Records from a dataset

----

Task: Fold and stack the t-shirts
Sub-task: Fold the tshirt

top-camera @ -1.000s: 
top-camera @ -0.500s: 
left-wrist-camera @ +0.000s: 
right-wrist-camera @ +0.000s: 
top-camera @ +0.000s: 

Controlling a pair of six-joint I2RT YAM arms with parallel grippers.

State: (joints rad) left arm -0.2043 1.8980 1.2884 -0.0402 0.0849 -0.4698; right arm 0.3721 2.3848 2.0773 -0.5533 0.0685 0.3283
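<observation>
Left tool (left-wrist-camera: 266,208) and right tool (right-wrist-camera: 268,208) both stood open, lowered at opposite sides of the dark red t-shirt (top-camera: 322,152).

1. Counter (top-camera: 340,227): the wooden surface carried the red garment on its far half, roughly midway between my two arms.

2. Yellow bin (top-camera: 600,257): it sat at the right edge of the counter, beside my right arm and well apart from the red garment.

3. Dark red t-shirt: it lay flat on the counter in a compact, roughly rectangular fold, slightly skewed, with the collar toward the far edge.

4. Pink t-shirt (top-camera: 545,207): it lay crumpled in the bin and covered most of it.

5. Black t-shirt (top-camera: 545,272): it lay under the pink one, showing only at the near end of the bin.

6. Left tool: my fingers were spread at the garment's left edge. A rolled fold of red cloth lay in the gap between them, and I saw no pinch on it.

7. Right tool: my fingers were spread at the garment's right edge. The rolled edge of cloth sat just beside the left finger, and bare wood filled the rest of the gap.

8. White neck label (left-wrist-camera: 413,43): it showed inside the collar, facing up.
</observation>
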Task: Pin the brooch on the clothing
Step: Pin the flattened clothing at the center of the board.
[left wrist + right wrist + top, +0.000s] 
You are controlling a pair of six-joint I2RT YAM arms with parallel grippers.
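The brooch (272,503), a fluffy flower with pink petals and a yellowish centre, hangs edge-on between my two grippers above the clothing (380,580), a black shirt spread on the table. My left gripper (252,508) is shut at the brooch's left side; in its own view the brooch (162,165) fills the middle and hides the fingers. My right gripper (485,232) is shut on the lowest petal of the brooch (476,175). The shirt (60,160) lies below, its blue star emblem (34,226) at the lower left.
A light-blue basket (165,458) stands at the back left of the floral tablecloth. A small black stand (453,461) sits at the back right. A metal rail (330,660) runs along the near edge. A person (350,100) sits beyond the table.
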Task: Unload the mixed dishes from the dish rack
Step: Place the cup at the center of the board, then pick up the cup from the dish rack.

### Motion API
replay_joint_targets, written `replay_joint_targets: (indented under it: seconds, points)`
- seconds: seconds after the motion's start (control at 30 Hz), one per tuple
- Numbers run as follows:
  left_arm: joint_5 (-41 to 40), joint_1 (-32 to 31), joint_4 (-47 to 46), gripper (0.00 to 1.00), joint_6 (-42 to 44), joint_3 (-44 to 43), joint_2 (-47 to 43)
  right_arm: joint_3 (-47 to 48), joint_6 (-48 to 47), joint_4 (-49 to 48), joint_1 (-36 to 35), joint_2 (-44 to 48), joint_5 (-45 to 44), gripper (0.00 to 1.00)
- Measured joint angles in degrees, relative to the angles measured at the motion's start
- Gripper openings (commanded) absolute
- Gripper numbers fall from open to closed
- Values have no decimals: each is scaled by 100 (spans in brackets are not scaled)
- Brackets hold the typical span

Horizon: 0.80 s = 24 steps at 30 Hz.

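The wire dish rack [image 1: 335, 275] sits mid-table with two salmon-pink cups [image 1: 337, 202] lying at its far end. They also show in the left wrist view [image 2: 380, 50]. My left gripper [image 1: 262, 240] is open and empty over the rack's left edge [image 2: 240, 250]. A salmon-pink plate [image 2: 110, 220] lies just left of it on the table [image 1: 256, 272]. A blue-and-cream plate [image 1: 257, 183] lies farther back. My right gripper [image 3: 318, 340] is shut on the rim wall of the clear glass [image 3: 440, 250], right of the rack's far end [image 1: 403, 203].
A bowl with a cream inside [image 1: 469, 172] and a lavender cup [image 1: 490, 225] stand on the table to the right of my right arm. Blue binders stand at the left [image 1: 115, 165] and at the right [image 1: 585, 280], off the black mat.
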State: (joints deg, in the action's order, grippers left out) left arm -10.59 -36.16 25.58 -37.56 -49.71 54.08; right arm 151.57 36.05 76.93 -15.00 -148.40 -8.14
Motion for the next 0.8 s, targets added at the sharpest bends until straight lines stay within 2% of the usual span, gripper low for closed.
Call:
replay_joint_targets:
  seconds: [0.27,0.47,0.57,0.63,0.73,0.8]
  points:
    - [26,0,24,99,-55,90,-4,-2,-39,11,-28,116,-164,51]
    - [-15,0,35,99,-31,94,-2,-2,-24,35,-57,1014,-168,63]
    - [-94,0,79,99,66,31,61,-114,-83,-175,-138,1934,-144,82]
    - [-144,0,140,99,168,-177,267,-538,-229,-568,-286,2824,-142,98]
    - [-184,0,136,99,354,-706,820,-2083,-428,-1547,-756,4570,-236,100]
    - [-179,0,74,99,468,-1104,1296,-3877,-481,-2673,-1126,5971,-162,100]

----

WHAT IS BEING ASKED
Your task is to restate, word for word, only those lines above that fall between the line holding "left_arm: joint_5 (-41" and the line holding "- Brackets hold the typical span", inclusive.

RESULT FOR THIS TASK
  left_arm: joint_5 (-41 to 40), joint_1 (-32 to 31), joint_4 (-47 to 46), gripper (0.00 to 1.00), joint_6 (-42 to 44), joint_3 (-44 to 43), joint_2 (-47 to 43)
  right_arm: joint_3 (-47 to 48), joint_6 (-48 to 47), joint_4 (-49 to 48), joint_1 (-36 to 35), joint_2 (-44 to 48), joint_5 (-45 to 44), gripper (0.00 to 1.00)
- Measured joint angles in degrees, relative to the angles measured at the motion's start
- Gripper openings (commanded) absolute
- Gripper numbers fall from open to closed
- Values have no decimals: each is scaled by 100 (spans in brackets are not scaled)
- Brackets hold the typical span

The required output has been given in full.